§ **Material provided**
+--

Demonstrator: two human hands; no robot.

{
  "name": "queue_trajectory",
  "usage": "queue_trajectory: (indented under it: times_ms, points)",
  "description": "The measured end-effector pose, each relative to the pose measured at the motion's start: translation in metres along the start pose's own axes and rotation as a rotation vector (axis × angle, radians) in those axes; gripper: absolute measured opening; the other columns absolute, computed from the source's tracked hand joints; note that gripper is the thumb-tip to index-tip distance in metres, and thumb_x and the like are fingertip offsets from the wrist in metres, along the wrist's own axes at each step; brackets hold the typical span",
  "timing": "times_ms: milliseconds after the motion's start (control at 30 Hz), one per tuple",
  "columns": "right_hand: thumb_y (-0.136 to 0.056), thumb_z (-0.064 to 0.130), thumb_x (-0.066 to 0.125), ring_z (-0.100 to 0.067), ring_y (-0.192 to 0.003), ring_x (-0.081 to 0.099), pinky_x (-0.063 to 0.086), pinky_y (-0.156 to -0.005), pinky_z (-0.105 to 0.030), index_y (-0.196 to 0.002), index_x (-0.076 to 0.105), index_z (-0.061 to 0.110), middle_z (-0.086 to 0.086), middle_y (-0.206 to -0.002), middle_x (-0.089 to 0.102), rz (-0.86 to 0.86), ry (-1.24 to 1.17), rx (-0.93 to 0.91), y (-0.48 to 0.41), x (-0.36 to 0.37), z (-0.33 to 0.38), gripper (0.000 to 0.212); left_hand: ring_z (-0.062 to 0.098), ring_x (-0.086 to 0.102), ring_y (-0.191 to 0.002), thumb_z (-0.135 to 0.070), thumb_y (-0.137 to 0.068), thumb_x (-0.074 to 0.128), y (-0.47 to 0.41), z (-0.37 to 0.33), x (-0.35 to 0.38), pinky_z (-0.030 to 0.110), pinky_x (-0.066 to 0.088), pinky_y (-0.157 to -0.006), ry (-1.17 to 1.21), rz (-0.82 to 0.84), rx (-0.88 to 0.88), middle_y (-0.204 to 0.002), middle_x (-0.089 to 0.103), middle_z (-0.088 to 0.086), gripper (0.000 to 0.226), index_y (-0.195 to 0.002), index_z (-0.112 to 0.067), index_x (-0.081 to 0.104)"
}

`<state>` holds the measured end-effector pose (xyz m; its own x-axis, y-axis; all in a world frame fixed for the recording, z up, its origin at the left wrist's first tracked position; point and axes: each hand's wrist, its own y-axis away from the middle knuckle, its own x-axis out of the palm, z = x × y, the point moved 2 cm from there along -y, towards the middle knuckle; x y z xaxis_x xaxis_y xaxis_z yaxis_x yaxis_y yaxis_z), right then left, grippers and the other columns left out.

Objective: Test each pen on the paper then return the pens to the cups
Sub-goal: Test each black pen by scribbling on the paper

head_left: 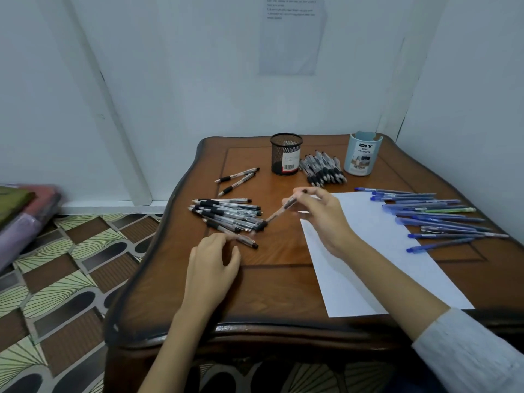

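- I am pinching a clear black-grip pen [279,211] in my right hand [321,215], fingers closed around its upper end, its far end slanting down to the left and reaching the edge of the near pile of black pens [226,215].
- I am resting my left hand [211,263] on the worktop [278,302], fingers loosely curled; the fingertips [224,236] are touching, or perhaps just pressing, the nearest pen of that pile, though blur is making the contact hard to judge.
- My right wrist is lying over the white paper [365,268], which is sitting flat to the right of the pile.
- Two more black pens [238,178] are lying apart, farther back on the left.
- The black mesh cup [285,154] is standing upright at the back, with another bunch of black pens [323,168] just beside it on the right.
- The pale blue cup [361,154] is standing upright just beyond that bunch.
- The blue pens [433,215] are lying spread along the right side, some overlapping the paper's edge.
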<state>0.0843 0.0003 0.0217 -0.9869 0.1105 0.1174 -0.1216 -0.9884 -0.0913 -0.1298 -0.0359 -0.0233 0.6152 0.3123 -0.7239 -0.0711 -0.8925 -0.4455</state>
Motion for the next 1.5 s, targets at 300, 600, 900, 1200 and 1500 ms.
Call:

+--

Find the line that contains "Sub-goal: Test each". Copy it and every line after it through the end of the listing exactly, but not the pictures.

§ **Response area**
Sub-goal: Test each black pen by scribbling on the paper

head_left: 

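- I am pinching a clear black-grip pen [279,211] in my right hand [321,215], fingers closed around its upper end, its far end slanting down to the left and reaching the edge of the near pile of black pens [226,215].
- I am resting my left hand [211,263] on the worktop [278,302], fingers loosely curled; the fingertips [224,236] are touching, or perhaps just pressing, the nearest pen of that pile, though blur is making the contact hard to judge.
- My right wrist is lying over the white paper [365,268], which is sitting flat to the right of the pile.
- Two more black pens [238,178] are lying apart, farther back on the left.
- The black mesh cup [285,154] is standing upright at the back, with another bunch of black pens [323,168] just beside it on the right.
- The pale blue cup [361,154] is standing upright just beyond that bunch.
- The blue pens [433,215] are lying spread along the right side, some overlapping the paper's edge.
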<state>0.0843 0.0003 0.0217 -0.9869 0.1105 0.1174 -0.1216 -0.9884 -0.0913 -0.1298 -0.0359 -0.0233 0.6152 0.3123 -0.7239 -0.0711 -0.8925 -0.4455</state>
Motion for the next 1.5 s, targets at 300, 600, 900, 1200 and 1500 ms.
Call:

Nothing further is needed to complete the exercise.